§ Information given:
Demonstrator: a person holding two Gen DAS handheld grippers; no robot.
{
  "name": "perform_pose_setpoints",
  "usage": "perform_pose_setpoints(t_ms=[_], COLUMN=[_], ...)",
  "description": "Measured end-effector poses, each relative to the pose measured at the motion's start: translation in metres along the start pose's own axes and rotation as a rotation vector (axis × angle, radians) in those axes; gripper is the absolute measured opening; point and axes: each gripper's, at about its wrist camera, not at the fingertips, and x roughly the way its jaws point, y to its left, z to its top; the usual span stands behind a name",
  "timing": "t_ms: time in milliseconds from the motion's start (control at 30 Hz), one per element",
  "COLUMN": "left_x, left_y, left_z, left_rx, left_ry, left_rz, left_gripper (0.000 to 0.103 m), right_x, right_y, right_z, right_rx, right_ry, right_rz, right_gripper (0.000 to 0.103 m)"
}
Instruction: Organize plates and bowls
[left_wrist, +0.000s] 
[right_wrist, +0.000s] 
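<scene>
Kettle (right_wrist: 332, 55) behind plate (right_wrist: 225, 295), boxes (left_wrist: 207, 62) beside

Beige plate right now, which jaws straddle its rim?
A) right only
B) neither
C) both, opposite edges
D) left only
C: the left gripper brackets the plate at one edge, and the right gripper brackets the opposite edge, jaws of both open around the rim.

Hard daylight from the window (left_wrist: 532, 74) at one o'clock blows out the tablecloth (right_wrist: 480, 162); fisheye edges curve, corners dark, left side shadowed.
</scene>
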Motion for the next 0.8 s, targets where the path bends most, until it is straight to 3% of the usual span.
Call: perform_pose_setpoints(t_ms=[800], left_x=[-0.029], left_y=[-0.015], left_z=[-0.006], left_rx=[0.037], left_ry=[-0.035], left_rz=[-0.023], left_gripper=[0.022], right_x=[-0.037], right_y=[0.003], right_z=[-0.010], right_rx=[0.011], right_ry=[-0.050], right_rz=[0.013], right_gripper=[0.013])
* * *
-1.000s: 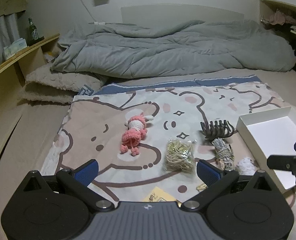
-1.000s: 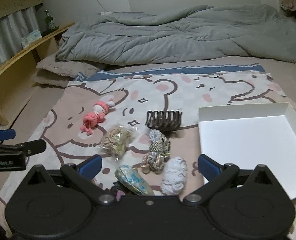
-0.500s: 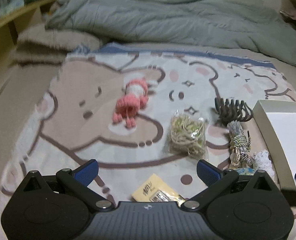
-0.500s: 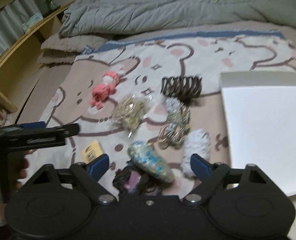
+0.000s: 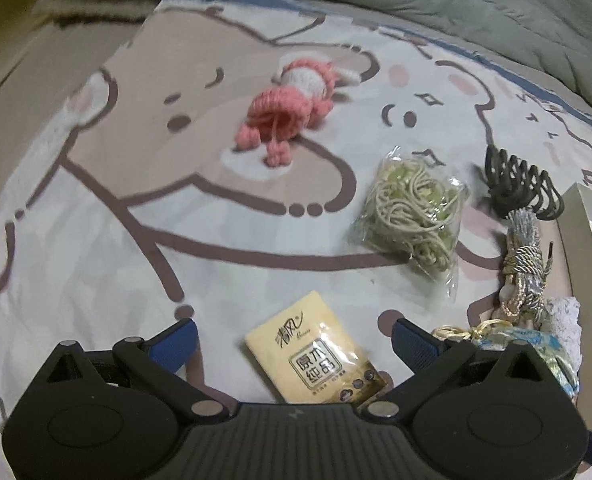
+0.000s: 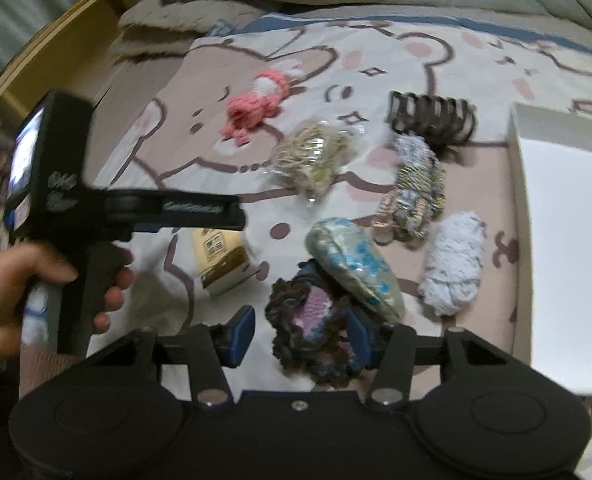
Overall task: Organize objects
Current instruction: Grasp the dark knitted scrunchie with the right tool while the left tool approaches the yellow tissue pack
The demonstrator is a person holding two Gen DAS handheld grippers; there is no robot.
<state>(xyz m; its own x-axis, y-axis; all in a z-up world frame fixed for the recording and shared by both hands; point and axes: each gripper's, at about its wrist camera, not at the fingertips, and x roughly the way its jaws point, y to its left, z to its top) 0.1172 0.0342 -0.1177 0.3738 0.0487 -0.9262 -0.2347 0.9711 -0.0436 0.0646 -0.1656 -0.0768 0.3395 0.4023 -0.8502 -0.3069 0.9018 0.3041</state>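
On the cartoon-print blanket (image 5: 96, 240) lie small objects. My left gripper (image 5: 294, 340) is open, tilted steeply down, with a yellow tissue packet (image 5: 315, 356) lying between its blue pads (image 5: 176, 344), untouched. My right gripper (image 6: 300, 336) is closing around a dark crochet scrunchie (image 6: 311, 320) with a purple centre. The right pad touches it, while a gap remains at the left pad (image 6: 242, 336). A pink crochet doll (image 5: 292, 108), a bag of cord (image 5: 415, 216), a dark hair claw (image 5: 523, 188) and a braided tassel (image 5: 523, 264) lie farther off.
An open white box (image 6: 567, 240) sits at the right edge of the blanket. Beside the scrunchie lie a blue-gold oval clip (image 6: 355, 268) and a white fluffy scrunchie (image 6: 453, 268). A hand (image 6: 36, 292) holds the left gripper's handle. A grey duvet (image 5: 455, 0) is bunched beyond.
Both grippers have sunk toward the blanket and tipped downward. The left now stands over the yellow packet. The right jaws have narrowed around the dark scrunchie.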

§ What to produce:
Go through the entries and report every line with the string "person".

§ Task response:
Demonstrator: a person holding two Gen DAS handheld grippers; no robot.
The demonstrator is a person holding two Gen DAS handheld grippers; there is no robot.

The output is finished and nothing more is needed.